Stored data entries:
+===+

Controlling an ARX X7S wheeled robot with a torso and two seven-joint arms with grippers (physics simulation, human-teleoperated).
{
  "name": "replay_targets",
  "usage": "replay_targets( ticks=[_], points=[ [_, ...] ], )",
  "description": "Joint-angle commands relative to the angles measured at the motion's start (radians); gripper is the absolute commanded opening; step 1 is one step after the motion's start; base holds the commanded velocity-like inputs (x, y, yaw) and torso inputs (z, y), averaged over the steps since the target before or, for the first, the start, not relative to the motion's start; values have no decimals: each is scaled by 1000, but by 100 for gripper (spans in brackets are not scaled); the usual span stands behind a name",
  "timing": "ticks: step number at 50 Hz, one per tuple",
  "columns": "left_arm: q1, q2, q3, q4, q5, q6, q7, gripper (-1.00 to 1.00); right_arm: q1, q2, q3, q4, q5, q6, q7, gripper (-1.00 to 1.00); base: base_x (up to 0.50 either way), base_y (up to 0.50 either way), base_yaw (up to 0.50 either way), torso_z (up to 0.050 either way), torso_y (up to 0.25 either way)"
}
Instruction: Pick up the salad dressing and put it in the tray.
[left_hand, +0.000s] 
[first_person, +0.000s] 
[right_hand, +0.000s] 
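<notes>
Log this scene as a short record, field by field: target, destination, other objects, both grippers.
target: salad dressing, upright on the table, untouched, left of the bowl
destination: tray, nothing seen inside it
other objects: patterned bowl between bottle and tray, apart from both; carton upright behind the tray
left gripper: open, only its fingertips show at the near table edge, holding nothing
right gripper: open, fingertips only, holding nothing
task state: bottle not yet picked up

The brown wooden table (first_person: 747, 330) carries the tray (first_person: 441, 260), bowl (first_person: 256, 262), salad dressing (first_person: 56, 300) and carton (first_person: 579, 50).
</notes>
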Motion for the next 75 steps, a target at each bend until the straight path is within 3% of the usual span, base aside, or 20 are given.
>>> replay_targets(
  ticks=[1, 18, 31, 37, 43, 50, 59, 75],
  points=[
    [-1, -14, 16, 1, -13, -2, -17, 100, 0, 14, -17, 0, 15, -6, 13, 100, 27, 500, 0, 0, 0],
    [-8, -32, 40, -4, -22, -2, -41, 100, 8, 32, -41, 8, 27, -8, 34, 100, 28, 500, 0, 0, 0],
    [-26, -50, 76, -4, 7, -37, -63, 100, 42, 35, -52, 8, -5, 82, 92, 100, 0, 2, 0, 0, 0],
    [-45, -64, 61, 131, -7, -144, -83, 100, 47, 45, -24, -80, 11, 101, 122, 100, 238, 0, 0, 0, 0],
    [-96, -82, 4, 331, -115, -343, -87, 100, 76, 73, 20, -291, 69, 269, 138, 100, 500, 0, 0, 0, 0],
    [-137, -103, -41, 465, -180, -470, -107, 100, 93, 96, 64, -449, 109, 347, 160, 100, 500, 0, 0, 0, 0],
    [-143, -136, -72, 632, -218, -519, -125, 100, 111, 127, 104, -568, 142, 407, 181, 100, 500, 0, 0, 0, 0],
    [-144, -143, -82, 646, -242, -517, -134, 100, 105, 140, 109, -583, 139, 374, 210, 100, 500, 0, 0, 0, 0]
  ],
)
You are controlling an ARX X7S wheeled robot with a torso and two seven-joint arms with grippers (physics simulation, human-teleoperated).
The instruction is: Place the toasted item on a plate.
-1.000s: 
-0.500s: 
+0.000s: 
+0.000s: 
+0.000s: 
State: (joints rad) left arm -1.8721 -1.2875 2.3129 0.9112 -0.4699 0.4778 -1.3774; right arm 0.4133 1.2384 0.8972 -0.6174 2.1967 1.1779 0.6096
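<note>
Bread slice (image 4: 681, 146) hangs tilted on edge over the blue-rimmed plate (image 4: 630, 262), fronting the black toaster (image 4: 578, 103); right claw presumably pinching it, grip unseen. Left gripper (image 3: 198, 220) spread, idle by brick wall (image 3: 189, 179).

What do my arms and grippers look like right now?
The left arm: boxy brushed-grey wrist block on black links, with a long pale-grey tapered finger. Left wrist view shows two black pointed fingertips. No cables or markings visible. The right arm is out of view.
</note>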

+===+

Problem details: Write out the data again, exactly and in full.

Result for this exercise:
Controlling an ARX X7S wheeled robot with a torso and two seven-joint arms with grippers (physics simulation, human-teleoperated).
{
  "name": "replay_targets",
  "usage": "replay_targets( ticks=[_], points=[ [_, ...] ], )",
  "description": "Joint-angle commands relative to the angles measured at the motion's start (radians); gripper is the absolute commanded opening; step 1 is one step after the motion's start; base holds the commanded velocity-like inputs (x, y, yaw) and torso inputs (z, y), averaged over the steps since the target before or, for the first, the start, not relative to the motion's start; values have no decimals: each is scaled by 1000, but by 100 for gripper (spans in brackets are not scaled); the usual span stands behind a name",
  "timing": "ticks: step number at 50 Hz, one per tuple",
  "columns": "left_arm: q1, q2, q3, q4, q5, q6, q7, gripper (-1.00 to 1.00); right_arm: q1, q2, q3, q4, q5, q6, q7, gripper (-1.00 to 1.00); base: base_x (up to 0.50 either way), base_y (up to 0.50 either way), base_yaw (up to 0.50 either way), torso_z (up to 0.050 either way), torso_y (up to 0.25 either way)"
}
Instruction: Pick up the salad dressing and put it in the tray.
[left_hand, +0.000s] 
[first_person, +0.000s] 
[right_hand, +0.000s] 
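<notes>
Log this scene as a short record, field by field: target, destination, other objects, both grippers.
target: salad dressing, upright on the table, untouched, left of the bowl
destination: tray, nothing seen inside it
other objects: patterned bowl between bottle and tray, apart from both; carton upright behind the tray
left gripper: open, only its fingertips show at the near table edge, holding nothing
right gripper: open, fingertips only, holding nothing
task state: bottle not yet picked up

The brown wooden table (first_person: 747, 330) carries the tray (first_person: 441, 260), bowl (first_person: 256, 262), salad dressing (first_person: 56, 300) and carton (first_person: 579, 50).
</notes>
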Motion for the next 75 steps, a target at each bend until the straight path is within 3% of the usual span, base aside, or 20 are given.
>>> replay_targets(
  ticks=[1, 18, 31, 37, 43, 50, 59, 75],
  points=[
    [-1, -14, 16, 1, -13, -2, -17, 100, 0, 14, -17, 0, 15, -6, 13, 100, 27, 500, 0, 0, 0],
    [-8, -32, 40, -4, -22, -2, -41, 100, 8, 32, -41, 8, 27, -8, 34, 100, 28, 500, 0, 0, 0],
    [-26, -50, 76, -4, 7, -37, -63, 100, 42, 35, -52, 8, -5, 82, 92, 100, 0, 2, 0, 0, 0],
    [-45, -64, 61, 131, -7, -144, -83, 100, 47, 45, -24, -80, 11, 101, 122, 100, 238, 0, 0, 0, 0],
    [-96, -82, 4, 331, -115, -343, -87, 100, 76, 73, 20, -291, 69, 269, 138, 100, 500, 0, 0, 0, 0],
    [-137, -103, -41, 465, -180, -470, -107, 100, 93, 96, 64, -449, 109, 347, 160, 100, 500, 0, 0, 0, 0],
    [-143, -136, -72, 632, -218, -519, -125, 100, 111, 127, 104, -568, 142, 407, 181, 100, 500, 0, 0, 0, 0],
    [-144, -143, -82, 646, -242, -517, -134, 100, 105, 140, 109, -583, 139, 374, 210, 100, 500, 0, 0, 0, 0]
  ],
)
You are controlling an ARX X7S wheeled robot with a torso and two seven-joint arms with grippers (physics simulation, human-teleoperated).
The instruction is: Place the toasted item on a plate.
-1.000s: 
-0.500s: 
+0.000s: 
+0.000s: 
+0.000s: 
State: (joints rad) left arm -1.8721 -1.2875 2.3129 0.9112 -0.4699 0.4778 -1.3774; right arm 0.4133 1.2384 0.8972 -0.6174 2.1967 1.1779 0.6096
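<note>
Bread slice (image 4: 681, 146) hangs tilted on edge over the blue-rimmed plate (image 4: 630, 262), fronting the black toaster (image 4: 578, 103); right claw presumably pinching it, grip unseen. Left gripper (image 3: 198, 220) spread, idle by brick wall (image 3: 189, 179).

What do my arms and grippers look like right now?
The left arm: boxy brushed-grey wrist block on black links, with a long pale-grey tapered finger. Left wrist view shows two black pointed fingertips. No cables or markings visible. The right arm is out of view.
</note>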

There is no more output for this exercise.